Friday, January 28, 2011

Great Heights Week - From Trees to Masts

Like any human I have my weaknesses. Dove’s dark chocolate-covered almonds are one. I also have a hard time resisting clothing or leather goods that have contrast stitching for some odd reason. And then there’s scratchboard illustrations...which brings me to Giants in the Land. The illustrations are a-m-a-z-i-n-g. Creme da la creme of scratchboard I’d say. This book is as big and beautiful as the trees it documents. And what are those trees, you ask? Thousand year-old, New England pine trees, growing as tall as a twenty-five story building. They grew so tall and straight that they made ideal masts for England’s eighteenth-century navy.

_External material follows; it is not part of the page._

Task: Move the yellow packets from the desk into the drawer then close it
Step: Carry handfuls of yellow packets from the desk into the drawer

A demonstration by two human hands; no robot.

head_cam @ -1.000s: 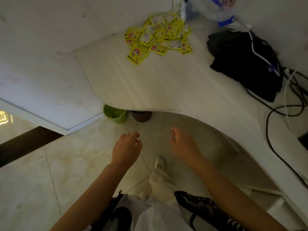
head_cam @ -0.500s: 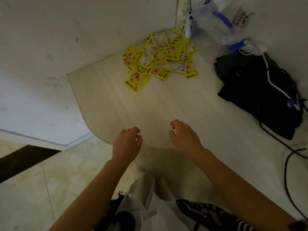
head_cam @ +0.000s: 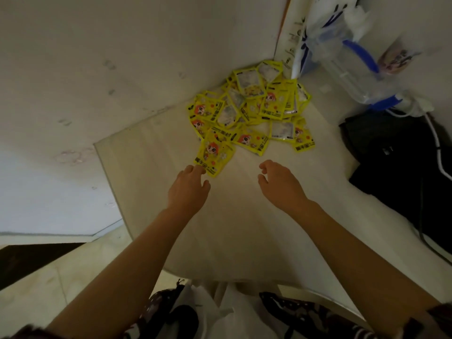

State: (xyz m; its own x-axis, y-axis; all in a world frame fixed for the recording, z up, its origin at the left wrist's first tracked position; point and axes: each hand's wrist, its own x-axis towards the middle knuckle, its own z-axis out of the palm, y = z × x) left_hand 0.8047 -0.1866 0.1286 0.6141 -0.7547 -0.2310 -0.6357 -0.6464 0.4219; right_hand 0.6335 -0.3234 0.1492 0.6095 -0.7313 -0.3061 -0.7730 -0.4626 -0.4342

The story goes on to describe how the trees were chosen and plucked (not easily) from the forest and transported (forty oxen) to a river. You can’t help  appreciating the ingenuity required to harvest the trees, while simultaneously despairing that the giants are all gone. But the author ends on a positive note, mentioning the promise in today’s woods. Giants are growing.

Ages 9-12

Activity: Make a tall masted ship out of a milk carton. Here’s what you’ll need:

Milk or juice carton
Scissors (or box cutters or x-acto knife)
Smaller box to put inside milk carton
Straw, stick or tinkertoy
Card stock for the sail
Paint or markers to decorate

An adult should help cut the carton like this:

Paint the smaller box that will go inside the milk carton to hold the sail. We used a medicine box. A soap or make-up box would work too. Punch a hole in the middle of the box with a sharp pencil or cut an x with an xacto knife. Glue the box into the center of the milk carton. Cut out a square piece of card stock about 1/2 to 3/4 of the length of the straw or stick. This will be the sail. Decorate the sail as you like with paint or markers. Punch a hole at the top and bottom of the sail and weave the straw or stick (we used a tinkertoy) through the holes. Wrap a string around the top of the stick and tape each end of the string to each end of the boat. We’re calling our boat the U.S.S. Tropicana. And here she sails:


  1. Your blog is awesome! I love your themed weeks, which tie very different, yet related, books together.

    The activities are also very cool!

    I look forward to featuring your site soon at Teach with Picture Books!